L’objectif de cette convention est de « définir institutionnellement, politiquement et économiquement » ce que peut être un statut d’autonomie au sein de la métropole. Quinze organisations politiques et syndicales y sont représentées, dont les partis communistes des 4 territoires et le Parti progressiste martiniquais. En cette période de relations turbulentes déclenchées par le départ de Césaire du PCF en 1956, la présence du PPM à cette convention ne manque pas de signification politique. D’ailleurs, c’est le secrétaire général du PPM qui porte la charge la plus dure contre la départementalisation. « Vingt-cinq ans plus tard, dit-il, la départementalisation est un échec, un leurre, un moyen pour la métropole de maintenir (le) système colonial ». L’objectif est identifié : « sortir le pays de son sous-développement colonial, réaliser un développement harmonieux, liquider les déséquilibres économiques et sociaux, répondre aux besoins et aux intérêts fondamentaux du peuple ». Cependant la résolution majeure est ambigüe, qui outrepasse le cadre de l’autonomie dans la métropole : « c’est la raison pour laquelle les partis et organisations signataires appellent tous les démocrates, tous les honnêtes gens de leurs pays à réaliser un front uni contre le colonialisme, pour la libération et le développement, quelles que soient leurs opinions philosophiques et religieuses. » Une convention pour l’indépendance ne se conclurait pas autrement. D’où la difficulté de distinguer, aujourd’hui encore, entre les argumentaires de l’autonomie et de l’indépendance. C’est en effet la faiblesse de l’idée d’autonomie que de se vouloir être à la fois le facteur de décolonisation et la confirmation du maintien dans la « métropole ».

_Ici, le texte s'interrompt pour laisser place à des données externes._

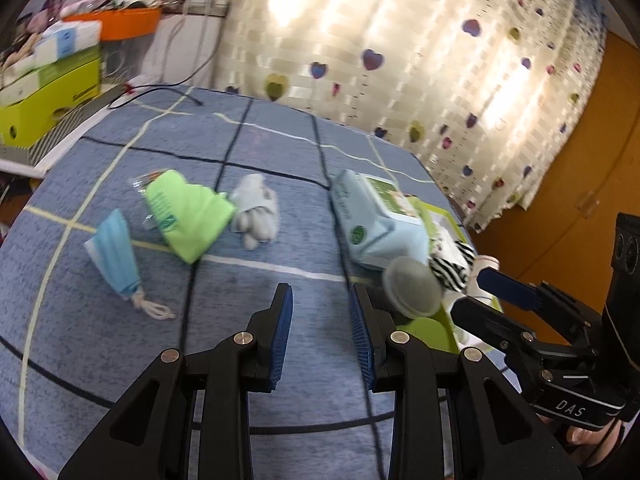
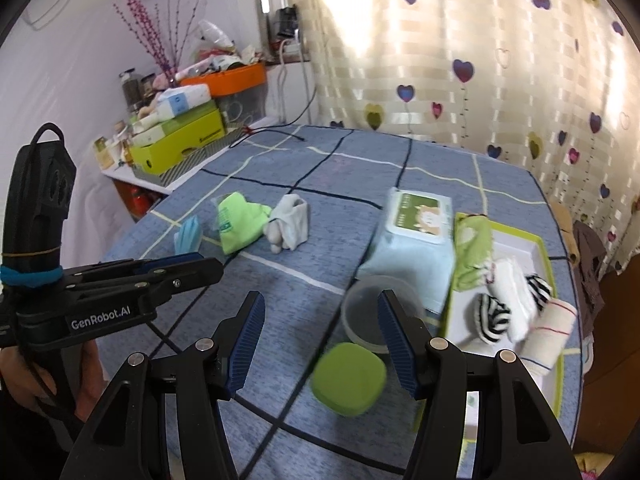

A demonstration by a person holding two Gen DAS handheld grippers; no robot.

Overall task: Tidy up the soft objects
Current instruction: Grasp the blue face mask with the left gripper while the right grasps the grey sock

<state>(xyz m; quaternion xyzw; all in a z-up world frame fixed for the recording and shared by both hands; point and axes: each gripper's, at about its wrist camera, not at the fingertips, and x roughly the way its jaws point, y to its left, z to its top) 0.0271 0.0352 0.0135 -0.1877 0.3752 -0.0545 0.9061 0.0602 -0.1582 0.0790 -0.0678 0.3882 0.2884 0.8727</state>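
Only our right wrist view shows the green pad (image 2: 349,378) between the right gripper (image 2: 322,344)'s spread fingers. Our left gripper (image 1: 320,334)'s fingers stand apart, empty, and only that view shows the mask (image 1: 114,254)'s loops.

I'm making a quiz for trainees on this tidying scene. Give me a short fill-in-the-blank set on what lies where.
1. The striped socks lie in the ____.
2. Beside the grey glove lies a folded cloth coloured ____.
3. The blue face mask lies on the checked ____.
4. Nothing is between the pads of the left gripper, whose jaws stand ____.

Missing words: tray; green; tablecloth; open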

Quoi qu’il en soit, le bilan n’est pas suffisant pour fêter le 50ème anniversaire d’une convention qui s’est voulu fondatrice. « Le chemin vers l’autonomie est ouvert », indiquait la Convention. A entendre les réactions et les silences qui font suite à la déclaration de Sébastien Lecornu, le moratoire semble en avoir durablement fermé le chemin. Bref, de la Convention du Morne-Rouge en 1971 au Moratoire de Césaire en 1981, l’autonomie n’aura connu que 10 années de vraie vie militante.